Is College Worth The Money Today?

It is not unlikely that you see people with Bachelor’s and even Master’s degrees waiting tables these days. Depending on what they studied and the hiring standards in their field, they may be under- or over-qualified for most jobs. Students that have spent thousands of dollars on education are getting stuck paying off their loans without a steady income to afford them.

Although the number of college-educated people, especially women, experienced a huge increase in the last few decades, this may now be changing due to the very unstable economy. Some people just don’t see the reasoning behind spending so much money without the security of finding a job after graduation. Although it was never a guarantee to find work right after college, it now seems almost hopeless.

Another feasible argument here is that too many people are going to college these days. According to George Leef, Research Director of the Pope Center, “Large numbers of people have gone to college and obtained degrees costing a great deal of money and time, only to find that there aren’t nearly enough of those good jobs to go around….” As Leef continues, higher education does not necessarily translate into tangible job skills in the professional world. Often, graduates will find themselves with a degree in name only, but they’ll lack the qualifications and knowledge they need to succeed in the working world.
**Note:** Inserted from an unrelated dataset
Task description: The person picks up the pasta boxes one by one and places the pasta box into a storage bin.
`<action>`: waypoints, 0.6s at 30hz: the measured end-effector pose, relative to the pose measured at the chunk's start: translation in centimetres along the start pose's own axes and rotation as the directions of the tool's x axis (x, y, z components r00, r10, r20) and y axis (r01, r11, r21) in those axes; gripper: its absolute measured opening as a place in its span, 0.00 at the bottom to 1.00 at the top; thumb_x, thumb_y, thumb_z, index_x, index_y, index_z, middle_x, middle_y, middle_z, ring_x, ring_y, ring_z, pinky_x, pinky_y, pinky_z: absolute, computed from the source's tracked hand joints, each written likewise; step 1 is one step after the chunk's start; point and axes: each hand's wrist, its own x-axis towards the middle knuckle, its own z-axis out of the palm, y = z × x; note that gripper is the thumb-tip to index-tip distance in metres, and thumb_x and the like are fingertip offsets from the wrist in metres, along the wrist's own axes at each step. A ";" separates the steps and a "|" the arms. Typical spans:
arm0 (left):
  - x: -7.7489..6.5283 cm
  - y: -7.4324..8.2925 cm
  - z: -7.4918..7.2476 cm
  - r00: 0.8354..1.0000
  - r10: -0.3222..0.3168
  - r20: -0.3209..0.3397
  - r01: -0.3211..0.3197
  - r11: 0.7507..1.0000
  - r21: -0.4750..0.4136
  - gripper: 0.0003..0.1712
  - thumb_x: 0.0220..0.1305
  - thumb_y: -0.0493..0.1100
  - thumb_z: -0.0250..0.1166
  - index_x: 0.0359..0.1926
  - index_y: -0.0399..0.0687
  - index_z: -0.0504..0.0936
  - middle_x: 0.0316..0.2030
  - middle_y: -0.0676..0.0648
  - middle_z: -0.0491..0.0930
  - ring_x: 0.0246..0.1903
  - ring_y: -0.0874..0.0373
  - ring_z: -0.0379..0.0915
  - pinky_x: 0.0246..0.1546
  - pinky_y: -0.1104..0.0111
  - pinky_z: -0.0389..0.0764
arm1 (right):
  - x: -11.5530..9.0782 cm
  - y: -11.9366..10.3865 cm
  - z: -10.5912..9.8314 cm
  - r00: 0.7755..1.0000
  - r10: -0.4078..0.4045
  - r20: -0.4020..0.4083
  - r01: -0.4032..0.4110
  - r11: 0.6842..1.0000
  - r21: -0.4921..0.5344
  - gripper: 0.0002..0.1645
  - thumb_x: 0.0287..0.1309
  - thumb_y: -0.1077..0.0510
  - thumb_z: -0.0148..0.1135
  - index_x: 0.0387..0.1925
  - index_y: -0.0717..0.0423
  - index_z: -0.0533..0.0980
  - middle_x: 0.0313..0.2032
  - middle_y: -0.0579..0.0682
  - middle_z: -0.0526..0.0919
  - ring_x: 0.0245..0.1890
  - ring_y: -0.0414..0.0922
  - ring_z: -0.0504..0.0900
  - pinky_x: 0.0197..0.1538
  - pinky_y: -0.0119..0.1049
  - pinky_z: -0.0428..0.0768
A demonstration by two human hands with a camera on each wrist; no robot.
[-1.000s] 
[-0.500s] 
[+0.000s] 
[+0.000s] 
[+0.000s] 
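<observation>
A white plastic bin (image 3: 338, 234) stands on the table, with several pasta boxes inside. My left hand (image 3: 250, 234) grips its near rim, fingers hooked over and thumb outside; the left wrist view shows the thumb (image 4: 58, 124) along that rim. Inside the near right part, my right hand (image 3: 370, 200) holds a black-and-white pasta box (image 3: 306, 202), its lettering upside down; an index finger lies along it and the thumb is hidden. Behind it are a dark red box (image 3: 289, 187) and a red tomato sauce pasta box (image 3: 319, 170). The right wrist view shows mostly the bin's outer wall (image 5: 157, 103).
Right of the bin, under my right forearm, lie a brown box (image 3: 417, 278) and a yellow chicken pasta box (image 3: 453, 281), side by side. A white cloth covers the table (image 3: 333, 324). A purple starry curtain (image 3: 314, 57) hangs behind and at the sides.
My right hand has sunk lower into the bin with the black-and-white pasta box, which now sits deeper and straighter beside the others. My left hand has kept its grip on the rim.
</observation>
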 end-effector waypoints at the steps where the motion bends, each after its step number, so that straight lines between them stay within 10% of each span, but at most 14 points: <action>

Leef also points out that no one should assume just because people who obtained college degrees in the past have experienced higher earnings on average, those who get college degrees in the future will also enjoy the same earnings. In fact, in many cases the pay for college graduates is no different than the pay for non-graduates, or even high school dropouts. Clearly now more than ever, academics won’t always yield a higher-earning wage.

The argument that “college isn’t for everyone” really does bring up a good point. You should go to college if you have a specific, professional goal in mind which you know requires a college-level education. It really all boils down to what it is you want to do in the workforce. Some great jobs out there only require a high school education, others at least 2 years at a tech school or community college. Not every single job out there requests a 4-year degree from an Ivy-league college.

In 2007, the United States was ranked 12th out of 36 countries when it came to the amount of Americans ages 25-34 who had an associate’s degree or higher (40.4%). The U.S. fared better in the rankings when it came to the amount of people between 55 and 64 years old who had degrees. With 38.5% of this age group holding degrees, the U.S. came in 4th place.

What needs to happen is the number of job opportunities must grow. There just aren’t enough of them right now to offer to all of the college graduates. Graduates expect a position almost immediately after completing their degree, but that’s not always the case. Having “real world” skills can sometimes leave a person better off for employment.

Although college grads may have learned the skills in theory, people already experienced in the workforce have more hands-on experience.